- Cinematography: Franklyn Barrett
- Production company: West's Pictures
- Release date: 5 February 1912;
- Country: Australia
- Languages: Silent film; English intertitles;

= The Strangler's Grip =

The Strangler's Grip is a 1912 Australian silent film shot by Franklyn Barrett. It is considered a lost film.

==Plot==
The movie featured a "furious motor ride in the night."

==Cast==
- Sidney Stirling as Squatter John Dalton
- Cyril Mackay as his friend Frank Wood
- Leonard Willey as Mike Logan, the tramp
- Chas Laurence as Old Simon, John's Butler
- Master Willey as Bill Dalton, John's Son
- Irby Marshall as Maurice Dalton, John's wife

==Production==
It is likely that the film was directed jointly by the three lead actors, Sydney Stirling, Cyril Mackay and Leonard Willey.

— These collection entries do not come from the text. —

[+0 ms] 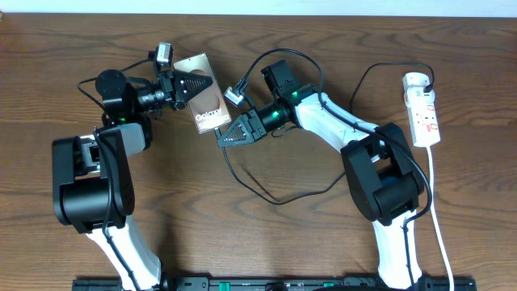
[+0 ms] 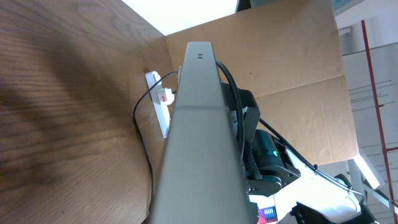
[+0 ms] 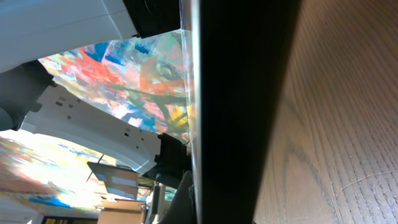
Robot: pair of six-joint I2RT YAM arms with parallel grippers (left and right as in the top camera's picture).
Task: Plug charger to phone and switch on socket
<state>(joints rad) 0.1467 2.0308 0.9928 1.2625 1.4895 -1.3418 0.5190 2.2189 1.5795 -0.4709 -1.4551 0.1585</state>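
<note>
your left gripper clamps the flat bronze-brown phone, your right gripper pinching the thin black charger cable.

The bench is matt brown wood with a fine, even grain. The phone has a smooth bronze-brown back with a soft sheen. The charger is a thin, matt black cable that looks rubbery. The socket is smooth white plastic. On the far side stands matt brown cardboard.
</note>
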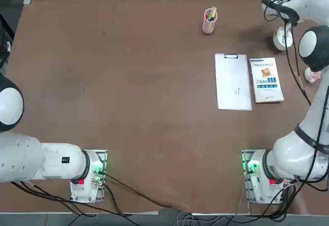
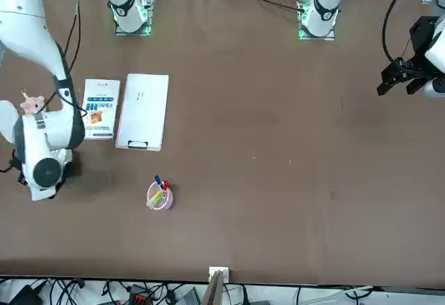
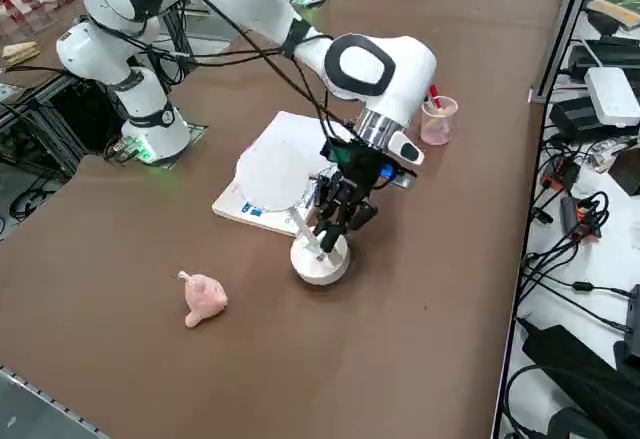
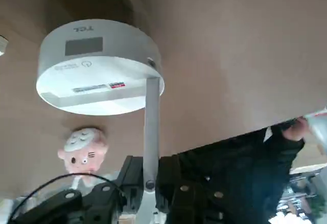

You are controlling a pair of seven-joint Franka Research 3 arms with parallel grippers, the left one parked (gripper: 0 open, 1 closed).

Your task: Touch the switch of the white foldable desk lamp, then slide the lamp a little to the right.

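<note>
Brown counter [image 1: 128, 92] carries a clipboard [image 1: 233, 82] beside a booklet [image 1: 266, 80], a pink pen cup [image 1: 209, 21] holding coloured pens, a pink pig figurine [image 3: 204, 299], and the white foldable desk lamp [image 3: 320, 257] near its right edge, where the right gripper [image 3: 335, 227] sits with fingers closed against the lamp's arm.

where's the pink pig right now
In the right side view the pig lies on the table's near right edge, apart from the lamp, whose base is its nearest neighbour; the right gripper is at the lamp.
</note>
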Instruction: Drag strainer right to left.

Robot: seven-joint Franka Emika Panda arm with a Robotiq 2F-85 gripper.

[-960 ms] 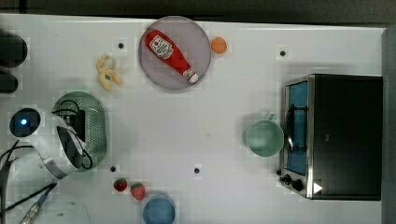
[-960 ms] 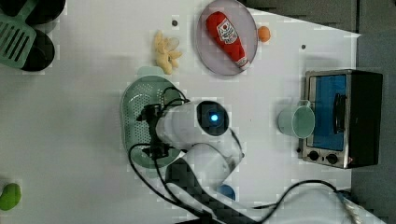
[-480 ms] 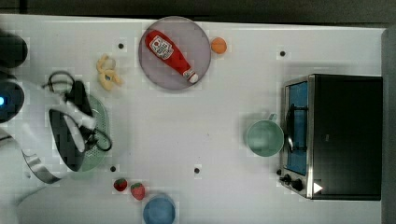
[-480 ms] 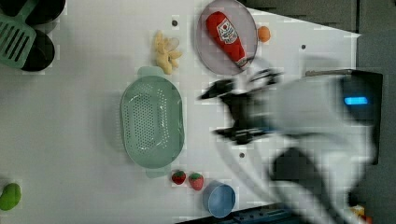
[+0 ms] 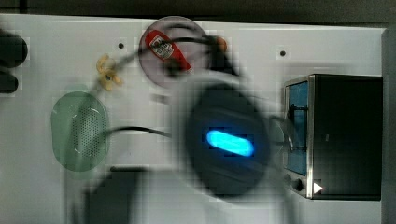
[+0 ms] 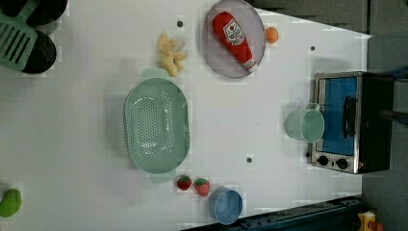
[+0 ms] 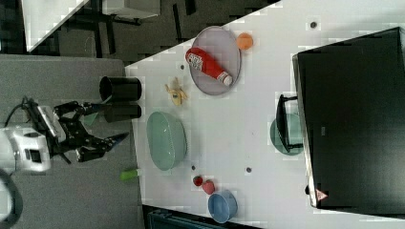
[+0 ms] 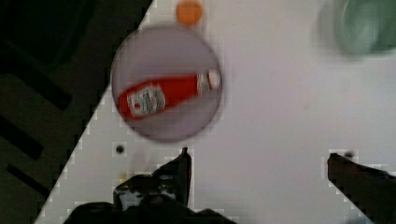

It was the first of four movies they made for West's Pictures in 1912. Cyril Mackay (d. 1923) was a London stage actor brought out to Australian by J.C. Williamson in 1906.

==Reception==
The film was described as being a "splendid draw" with the public. It was likely the first thriller film made in Australia.

==Trivia==
Willey and Irby Marshall were real life husband and wife. They later moved to the US and had successful stage careers there.